# Data as objects and architectures

Sections:

- Data types, files, and tables
- Data table efficiency
- Standardized data organization

This lecture draws from Wickham, Hadley. "Tidy data." Journal of Statistical Software 59.10 (2014): 1-23 and Gorgolewski, K. J., Auer, T., Calhoun, V. D., Craddock, R. C., Das, S., Duff, E. P., ... & Handwerker, D. A. (2016). The brain imaging data structure, a format for organizing and describing outputs of neuroimaging experiments. Scientific Data, 3, 160044.

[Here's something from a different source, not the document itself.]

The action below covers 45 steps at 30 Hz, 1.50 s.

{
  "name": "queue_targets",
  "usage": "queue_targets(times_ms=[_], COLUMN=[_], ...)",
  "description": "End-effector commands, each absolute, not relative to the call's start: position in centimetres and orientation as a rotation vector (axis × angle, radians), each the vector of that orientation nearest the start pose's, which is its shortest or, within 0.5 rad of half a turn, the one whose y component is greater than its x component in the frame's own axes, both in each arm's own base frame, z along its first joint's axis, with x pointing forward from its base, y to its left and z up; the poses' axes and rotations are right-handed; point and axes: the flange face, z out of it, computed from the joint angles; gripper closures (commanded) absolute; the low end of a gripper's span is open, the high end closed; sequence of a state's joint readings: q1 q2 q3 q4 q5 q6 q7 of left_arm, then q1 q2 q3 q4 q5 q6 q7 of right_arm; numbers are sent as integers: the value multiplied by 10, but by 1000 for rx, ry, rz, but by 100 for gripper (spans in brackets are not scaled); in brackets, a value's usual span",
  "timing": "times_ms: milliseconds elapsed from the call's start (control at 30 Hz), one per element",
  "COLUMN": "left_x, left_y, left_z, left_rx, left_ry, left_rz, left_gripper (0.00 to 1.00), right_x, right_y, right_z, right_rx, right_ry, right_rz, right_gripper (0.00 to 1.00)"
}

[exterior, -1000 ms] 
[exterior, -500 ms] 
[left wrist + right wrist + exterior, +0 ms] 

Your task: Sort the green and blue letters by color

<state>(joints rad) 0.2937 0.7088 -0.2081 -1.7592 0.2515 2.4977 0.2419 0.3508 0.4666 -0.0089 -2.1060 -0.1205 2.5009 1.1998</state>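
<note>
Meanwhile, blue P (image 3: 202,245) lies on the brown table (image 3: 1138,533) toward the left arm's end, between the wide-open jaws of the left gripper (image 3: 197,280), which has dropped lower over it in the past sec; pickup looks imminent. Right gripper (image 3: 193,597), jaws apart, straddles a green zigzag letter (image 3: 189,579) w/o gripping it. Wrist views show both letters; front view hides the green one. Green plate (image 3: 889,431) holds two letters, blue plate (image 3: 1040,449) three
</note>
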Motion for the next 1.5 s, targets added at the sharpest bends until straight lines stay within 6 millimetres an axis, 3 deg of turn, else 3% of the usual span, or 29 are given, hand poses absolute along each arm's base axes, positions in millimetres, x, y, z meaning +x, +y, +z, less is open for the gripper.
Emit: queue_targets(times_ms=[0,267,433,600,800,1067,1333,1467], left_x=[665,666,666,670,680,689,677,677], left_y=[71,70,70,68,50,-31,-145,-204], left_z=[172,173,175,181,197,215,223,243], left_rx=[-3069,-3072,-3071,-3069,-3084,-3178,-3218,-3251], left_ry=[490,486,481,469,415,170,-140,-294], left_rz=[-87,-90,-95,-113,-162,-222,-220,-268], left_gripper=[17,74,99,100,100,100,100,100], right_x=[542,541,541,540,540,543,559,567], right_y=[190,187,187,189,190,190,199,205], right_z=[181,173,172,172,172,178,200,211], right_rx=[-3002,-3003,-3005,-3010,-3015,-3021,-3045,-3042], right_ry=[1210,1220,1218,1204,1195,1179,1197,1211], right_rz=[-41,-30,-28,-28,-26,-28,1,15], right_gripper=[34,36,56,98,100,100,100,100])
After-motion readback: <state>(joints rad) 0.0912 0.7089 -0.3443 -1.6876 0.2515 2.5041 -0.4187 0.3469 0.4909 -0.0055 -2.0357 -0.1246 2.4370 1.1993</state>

# 1. Data types, files, and tables

We don't typically think about the nature of the data that we interact with in science. We just think of it as a singular entity "data". But not all data is created equal. In this section we will consider what types of data you will deal with and how it can be stored or accessed.



## Data types

Let's first think of the type of data that we typically collect in psychology and neuroscience. Here is a rough list of the types of variables we typically consider:

* reaction times
* accuracy
* choice
* treatment group
* trial duration
* time on task

Of course there are many more, but this is just an example list. Notice not all the same _type_ of data. But they all fall into one of two classes of data types :

* **Quantitiative**: Numerical values that represent some kind of direct measurement with meaningful distances between units. 

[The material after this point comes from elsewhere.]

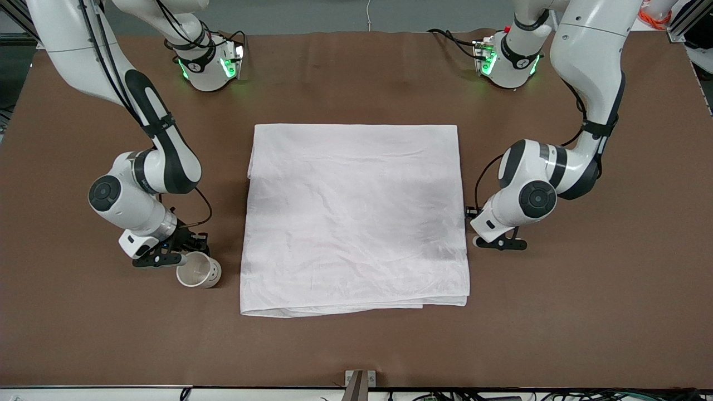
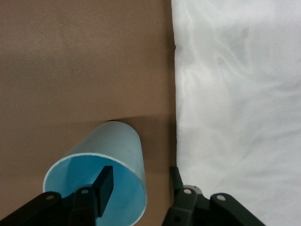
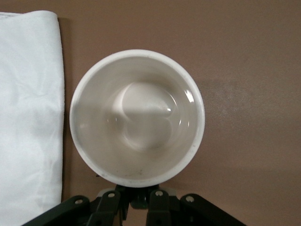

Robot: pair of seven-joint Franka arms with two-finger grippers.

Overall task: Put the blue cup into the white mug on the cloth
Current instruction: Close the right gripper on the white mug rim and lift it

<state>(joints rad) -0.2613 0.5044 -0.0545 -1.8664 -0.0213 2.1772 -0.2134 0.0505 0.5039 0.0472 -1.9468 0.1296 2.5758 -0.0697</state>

* **Qualitiative**: Category or label values and place an individual into one of several groups. Each observation can be placed in only one category, and the categories are mutually exclusive.


In the list above, _reaction time, trial duration, and time on task_ all reflect **quantitative** data, while _accuracy (correct/incorrect), choice, and treatment group_ all reflect **qualitative** data.

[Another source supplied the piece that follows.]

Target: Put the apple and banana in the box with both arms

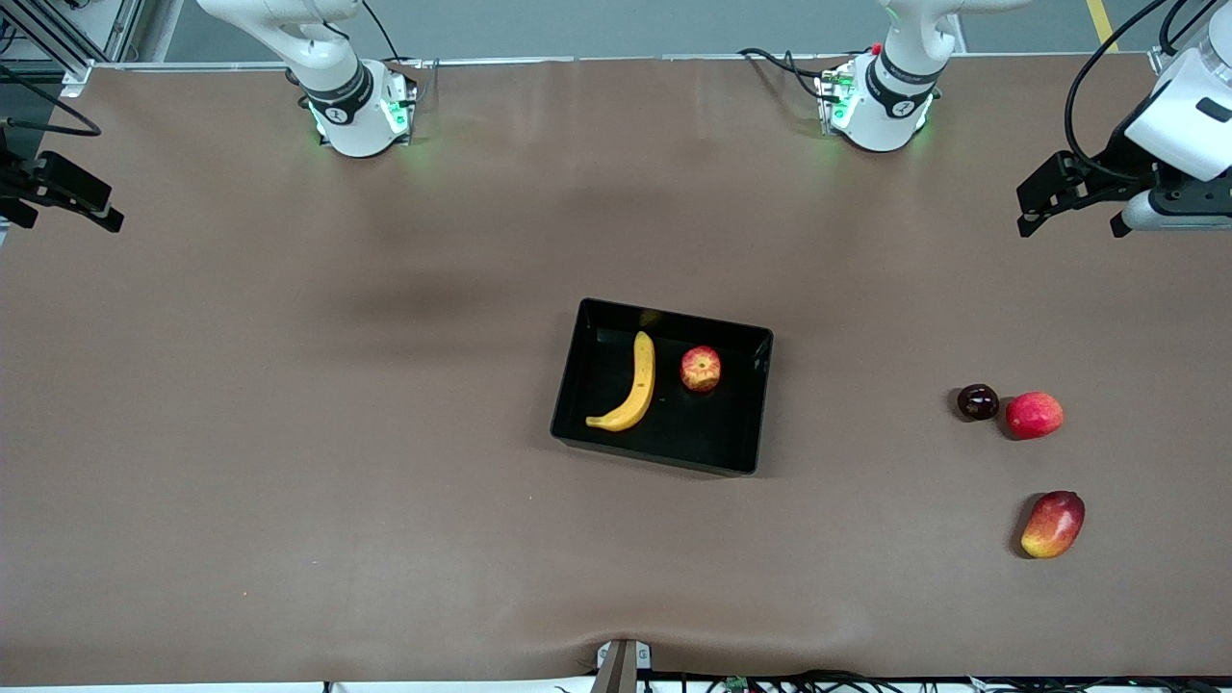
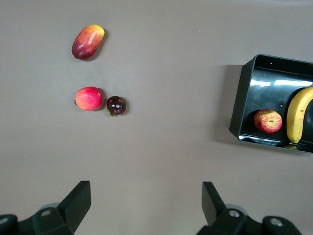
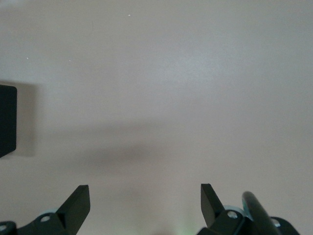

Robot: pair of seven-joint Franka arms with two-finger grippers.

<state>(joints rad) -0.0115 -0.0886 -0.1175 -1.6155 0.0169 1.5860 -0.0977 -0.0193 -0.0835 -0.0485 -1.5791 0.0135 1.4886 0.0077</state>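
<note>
- A brown table (image 1: 289, 433) filled the front view.
- At frame centre sat the black box (image 1: 577, 371), holding the banana (image 1: 635, 385) and, beside it, the apple (image 1: 701, 369).
- Left gripper (image 1: 1073, 207) hung at the upper right edge, fingers spread and empty.
- Right gripper (image 1: 58, 197) hung at the upper left edge, likewise spread.
- Lower right lay a mango (image 1: 1053, 524), a pink-red fruit (image 1: 1034, 415) and a dark fruit (image 1: 977, 401).

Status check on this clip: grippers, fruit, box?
Left gripper open, empty, at its table end. Right gripper open, empty, at its end. Banana and apple lie in the box. Nothing in the way.
</note>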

Understanding the data type of all of your variables is critical because it defines the assumptions you make in your statistical methods. *Therefore the first step in data science is knowing what your data is in the first place.*


## Data files

Once you know what type of data you'll be working with, you'll have to access it. We can safely assume that you will be starting with data that is stored in a digital file (if you have data in another format then it'll have to be digitized for you to do anything with it). For the purposes of this course, any digital file containing values to be analyized is a **data file**. 

Now data files can reflect many different things. You may have many data files for any given analytical goal. For example, the firing rates of different neurons, recorded in the same experiment, are saved as separate data files or each subject in your experiment may have a single data file that reflects their performance and you wish to analyze across subjects. 

One thing to keep in mind is the format of your data file. In some cases your data will be stored in a format that is easily readible by almost any software environment. We call these **human readable** formats because you can open them up in a text editor and see your data. 

Examples include:
* CSV: comma separated value.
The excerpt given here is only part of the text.